Studio album by Patrick Sky
- Released: 1985
- Genre: Folk
- Label: Shanachie
- Producer: Patrick Sky

Patrick Sky chronology
| Two Steps Forward, One Step Back (1975) | Through a Window (1985) | Down to Us (2009) |

= Through a Window =

Through a Window is the seventh album by Patrick Sky, recorded in 1985.

Professional ratings
Review scores
| Source | Rating |
| Allmusic |  |

==Track listing==
===Side A===
- 1." San Francisco Bay Blues"
  - I'll never forget Jesse Fuller playing his Foot-Della [sic] (a string-bass operated by the foot) at the Gaslight in New York.

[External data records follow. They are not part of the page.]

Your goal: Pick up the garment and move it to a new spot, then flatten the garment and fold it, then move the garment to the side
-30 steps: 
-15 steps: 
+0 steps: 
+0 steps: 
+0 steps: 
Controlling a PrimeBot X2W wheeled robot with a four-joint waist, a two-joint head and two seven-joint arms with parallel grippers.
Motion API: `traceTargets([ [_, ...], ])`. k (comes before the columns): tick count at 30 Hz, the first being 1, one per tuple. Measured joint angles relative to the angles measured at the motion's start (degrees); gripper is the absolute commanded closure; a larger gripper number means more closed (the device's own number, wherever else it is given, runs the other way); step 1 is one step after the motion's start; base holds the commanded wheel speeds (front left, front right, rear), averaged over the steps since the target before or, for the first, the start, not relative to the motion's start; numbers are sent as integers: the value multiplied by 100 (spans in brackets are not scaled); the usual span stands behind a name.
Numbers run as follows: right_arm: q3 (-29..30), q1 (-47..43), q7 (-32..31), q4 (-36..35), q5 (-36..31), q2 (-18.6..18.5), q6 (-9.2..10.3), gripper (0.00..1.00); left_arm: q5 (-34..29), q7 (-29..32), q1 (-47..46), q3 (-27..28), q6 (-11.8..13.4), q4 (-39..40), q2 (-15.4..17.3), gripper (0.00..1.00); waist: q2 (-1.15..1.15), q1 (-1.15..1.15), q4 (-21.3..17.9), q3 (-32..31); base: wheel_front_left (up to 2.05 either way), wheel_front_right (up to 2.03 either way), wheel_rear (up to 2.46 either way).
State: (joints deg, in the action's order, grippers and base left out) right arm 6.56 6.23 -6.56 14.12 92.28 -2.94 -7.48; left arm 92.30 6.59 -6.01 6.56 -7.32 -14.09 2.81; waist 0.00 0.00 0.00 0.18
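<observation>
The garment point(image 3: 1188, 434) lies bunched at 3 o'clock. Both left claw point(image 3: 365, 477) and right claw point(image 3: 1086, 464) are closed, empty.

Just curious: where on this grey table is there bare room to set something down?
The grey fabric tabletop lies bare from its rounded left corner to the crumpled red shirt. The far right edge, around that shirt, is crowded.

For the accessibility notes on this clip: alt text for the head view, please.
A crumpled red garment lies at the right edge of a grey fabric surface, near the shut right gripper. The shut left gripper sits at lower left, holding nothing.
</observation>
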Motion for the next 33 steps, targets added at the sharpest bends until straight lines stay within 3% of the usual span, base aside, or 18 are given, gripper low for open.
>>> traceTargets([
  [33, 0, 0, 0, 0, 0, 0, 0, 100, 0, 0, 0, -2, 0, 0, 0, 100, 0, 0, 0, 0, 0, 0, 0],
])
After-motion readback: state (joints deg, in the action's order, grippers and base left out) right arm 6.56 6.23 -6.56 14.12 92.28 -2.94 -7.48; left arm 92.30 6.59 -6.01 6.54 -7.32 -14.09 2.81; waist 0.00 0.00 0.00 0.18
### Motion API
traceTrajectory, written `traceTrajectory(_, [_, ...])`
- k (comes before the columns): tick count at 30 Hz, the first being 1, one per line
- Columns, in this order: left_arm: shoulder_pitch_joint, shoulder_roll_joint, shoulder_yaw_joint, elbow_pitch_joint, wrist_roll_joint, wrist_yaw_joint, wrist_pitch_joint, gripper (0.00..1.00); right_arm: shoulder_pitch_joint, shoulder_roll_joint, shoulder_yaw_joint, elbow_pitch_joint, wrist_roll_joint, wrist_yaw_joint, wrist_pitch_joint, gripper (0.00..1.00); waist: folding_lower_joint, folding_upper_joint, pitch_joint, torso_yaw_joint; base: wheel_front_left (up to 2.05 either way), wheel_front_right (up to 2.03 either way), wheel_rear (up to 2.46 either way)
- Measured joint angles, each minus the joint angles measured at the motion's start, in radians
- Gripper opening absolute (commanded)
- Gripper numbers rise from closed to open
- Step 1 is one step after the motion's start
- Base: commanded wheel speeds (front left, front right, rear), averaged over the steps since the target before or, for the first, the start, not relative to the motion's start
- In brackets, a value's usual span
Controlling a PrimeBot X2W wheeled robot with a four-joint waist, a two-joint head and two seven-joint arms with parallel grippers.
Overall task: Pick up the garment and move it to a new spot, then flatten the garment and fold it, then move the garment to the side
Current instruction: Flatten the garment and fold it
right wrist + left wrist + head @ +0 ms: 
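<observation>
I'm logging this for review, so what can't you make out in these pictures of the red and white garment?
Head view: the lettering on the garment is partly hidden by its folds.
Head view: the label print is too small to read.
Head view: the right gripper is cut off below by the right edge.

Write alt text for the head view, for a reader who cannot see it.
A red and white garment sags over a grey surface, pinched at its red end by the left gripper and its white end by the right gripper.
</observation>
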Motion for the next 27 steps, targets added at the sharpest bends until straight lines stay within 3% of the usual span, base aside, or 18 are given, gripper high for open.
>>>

He played a 3-hour set and had to be dragged offstage.
- 2. "Ramblin' Boy"
  - Tom Paxton's best.
- 3. "Separation Blues"
  - My own contribution. I'm told it's a popular camp song.
- 4. " Dark as a Dungeon"
  - Although this song was written much earlier it was important to me when I was involved in raising money for the Hazard miners. There is no better mining song.
- 5. Mississippi John Hurt's "Candy Man"
  - His style of fingerpicking influenced me more than any other player. Candy Man — what a metaphor!
- 6. "Blowin' in the Wind"
  - When this song first hit the airwaves it shocked everyone. The anthem of the sixties.

===Side B===
- 1. Reverend Gary Davis "Candy Man"
  - The Reverend's style of fingerpicking along with Merle Travis' set the standard.
- 2. ""Don't Think Twice"
  - The great Dylan song was heavily influenced by our mutual friend, Paul Clayton — collector and singer; his logging camp songs were gems.
- 3. "Ballad of Ira Hayes"
  - The plight of the Native Americans was never more poignantly expressed.
- 4. "Freight Train"
  - Is there anyone who plays a guitar that does not know Libba Cotten's Freight Train?
- 5. "Louise"
  - Paul Siebel still remains one of my favorite songwriters.
- 6. "Good Night Irene"
  - I'll never forget the first time I heard Ledbelly [sic] on the 12 string guitar. I ran to a pawn shop and bought an old plywood 'Harmony". Later I used it for a planter.

==Personnel==
- Patrick Sky - vocal, acoustic guitar
- Michael Shorrock - bass
- Laura Furlong - fiddle
- Ted Bird - harmonica
- Technical
- Produced, supervised, recorded and engineered by Patrick Sky — Skylark Productions.